**INSTRUCTIONS FOR THE TASK**
With nothing added or dropped, copy the data that follows exactly.

**RECORDED INFORMATION**
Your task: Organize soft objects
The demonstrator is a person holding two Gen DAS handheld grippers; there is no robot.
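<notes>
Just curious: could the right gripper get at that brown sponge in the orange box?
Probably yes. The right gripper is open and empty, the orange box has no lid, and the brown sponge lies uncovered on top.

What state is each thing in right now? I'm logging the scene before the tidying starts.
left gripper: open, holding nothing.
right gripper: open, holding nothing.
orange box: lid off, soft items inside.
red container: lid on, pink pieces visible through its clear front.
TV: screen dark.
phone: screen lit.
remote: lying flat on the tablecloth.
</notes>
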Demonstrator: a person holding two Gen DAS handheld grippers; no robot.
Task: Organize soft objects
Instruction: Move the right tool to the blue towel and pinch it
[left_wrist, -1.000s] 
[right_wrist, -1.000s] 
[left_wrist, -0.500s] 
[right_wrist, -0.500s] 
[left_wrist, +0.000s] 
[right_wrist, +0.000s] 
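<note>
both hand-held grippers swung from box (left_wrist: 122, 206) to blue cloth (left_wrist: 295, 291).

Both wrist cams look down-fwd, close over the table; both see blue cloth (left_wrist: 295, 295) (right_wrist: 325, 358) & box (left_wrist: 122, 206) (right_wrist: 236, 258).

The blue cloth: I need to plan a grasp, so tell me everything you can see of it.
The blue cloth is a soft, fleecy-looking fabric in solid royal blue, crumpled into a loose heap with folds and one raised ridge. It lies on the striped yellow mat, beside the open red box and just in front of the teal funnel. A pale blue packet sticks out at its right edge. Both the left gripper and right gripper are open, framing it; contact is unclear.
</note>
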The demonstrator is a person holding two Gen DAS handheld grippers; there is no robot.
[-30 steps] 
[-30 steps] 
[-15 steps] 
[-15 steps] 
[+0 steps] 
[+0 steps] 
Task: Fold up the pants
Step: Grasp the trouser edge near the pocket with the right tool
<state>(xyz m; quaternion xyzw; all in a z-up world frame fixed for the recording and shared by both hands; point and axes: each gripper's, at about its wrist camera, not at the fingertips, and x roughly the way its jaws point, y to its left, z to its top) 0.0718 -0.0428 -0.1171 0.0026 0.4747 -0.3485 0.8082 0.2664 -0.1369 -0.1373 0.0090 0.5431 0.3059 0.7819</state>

**THE COMPLETED TASK**
Your task: Organize soft objects
The demonstrator is a person holding two Gen DAS handheld grippers; there is no robot.
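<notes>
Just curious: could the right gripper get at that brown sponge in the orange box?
Probably yes. The right gripper is open and empty, the orange box has no lid, and the brown sponge lies uncovered on top.

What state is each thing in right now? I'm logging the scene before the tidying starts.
left gripper: open, holding nothing.
right gripper: open, holding nothing.
orange box: lid off, soft items inside.
red container: lid on, pink pieces visible through its clear front.
TV: screen dark.
phone: screen lit.
remote: lying flat on the tablecloth.
</notes>
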Demonstrator: a person holding two Gen DAS handheld grippers; no robot.
Task: Organize soft objects
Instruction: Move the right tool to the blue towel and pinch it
[left_wrist, -1.000s] 
[right_wrist, -1.000s] 
[left_wrist, -0.500s] 
[right_wrist, -0.500s] 
[left_wrist, +0.000s] 
[right_wrist, +0.000s] 
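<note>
both hand-held grippers swung from box (left_wrist: 122, 206) to blue cloth (left_wrist: 295, 291).

Both wrist cams look down-fwd, close over the table; both see blue cloth (left_wrist: 295, 295) (right_wrist: 325, 358) & box (left_wrist: 122, 206) (right_wrist: 236, 258).

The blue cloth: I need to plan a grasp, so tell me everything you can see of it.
The blue cloth is a soft, fleecy-looking fabric in solid royal blue, crumpled into a loose heap with folds and one raised ridge. It lies on the striped yellow mat, beside the open red box and just in front of the teal funnel. A pale blue packet sticks out at its right edge. Both the left gripper and right gripper are open, framing it; contact is unclear.
</note>
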The demonstrator is a person holding two Gen DAS handheld grippers; there is no robot.
[-30 steps] 
[-30 steps] 
[-15 steps] 
[-15 steps] 
[+0 steps] 
[+0 steps] 
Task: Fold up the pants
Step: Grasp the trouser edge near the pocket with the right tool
<state>(xyz m; quaternion xyzw; all in a z-up world frame fixed for the recording and shared by both hands; point and axes: each gripper's, at about its wrist camera, not at the fingertips, and x roughly the way its jaws point, y to its left, z to its top) 0.0718 -0.0428 -0.1171 0.0026 0.4747 -0.3485 0.8082 0.2664 -0.1369 -0.1373 0.0090 0.5431 0.3059 0.7819</state>

The exercise is done; no more work remains.